▶ [Problem details]:
Your answer should be the lines below from the one holding "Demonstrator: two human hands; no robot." through the one holding "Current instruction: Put", copied exactly and with nothing else.

______________________________

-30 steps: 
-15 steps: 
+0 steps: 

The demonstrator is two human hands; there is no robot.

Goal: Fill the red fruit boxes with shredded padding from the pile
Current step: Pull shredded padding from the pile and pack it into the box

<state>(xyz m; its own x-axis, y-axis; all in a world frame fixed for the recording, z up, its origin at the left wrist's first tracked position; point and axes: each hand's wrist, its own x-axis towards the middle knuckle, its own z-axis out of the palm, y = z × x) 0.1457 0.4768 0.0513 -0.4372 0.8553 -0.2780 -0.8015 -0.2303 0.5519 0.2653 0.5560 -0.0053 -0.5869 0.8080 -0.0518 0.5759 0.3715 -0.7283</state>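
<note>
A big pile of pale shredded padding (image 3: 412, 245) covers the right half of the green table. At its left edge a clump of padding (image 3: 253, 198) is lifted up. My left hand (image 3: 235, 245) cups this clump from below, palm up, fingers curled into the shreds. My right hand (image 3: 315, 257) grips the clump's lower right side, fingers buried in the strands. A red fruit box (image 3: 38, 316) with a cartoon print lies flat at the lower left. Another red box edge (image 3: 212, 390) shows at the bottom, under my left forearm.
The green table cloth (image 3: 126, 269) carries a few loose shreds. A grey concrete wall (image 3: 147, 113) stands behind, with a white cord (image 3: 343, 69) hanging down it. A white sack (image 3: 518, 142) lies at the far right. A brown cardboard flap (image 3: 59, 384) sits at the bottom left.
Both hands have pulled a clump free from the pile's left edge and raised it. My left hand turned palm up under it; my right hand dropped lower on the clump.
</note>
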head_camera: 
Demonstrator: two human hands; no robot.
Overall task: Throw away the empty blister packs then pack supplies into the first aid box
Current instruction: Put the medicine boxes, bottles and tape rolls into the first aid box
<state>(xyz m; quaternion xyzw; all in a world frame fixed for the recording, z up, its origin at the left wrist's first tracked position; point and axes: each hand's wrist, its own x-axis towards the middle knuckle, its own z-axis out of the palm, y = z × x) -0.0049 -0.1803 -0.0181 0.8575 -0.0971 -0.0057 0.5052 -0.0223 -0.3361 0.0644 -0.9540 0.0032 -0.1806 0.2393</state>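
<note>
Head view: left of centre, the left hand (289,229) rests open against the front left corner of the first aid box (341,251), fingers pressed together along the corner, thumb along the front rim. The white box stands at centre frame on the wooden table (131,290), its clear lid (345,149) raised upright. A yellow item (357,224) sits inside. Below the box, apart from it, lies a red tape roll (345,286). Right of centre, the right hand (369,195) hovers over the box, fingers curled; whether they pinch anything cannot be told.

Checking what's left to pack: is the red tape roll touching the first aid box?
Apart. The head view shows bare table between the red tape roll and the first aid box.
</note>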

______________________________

▶ [Result for this task]:
Demonstrator: two human hands; no robot.
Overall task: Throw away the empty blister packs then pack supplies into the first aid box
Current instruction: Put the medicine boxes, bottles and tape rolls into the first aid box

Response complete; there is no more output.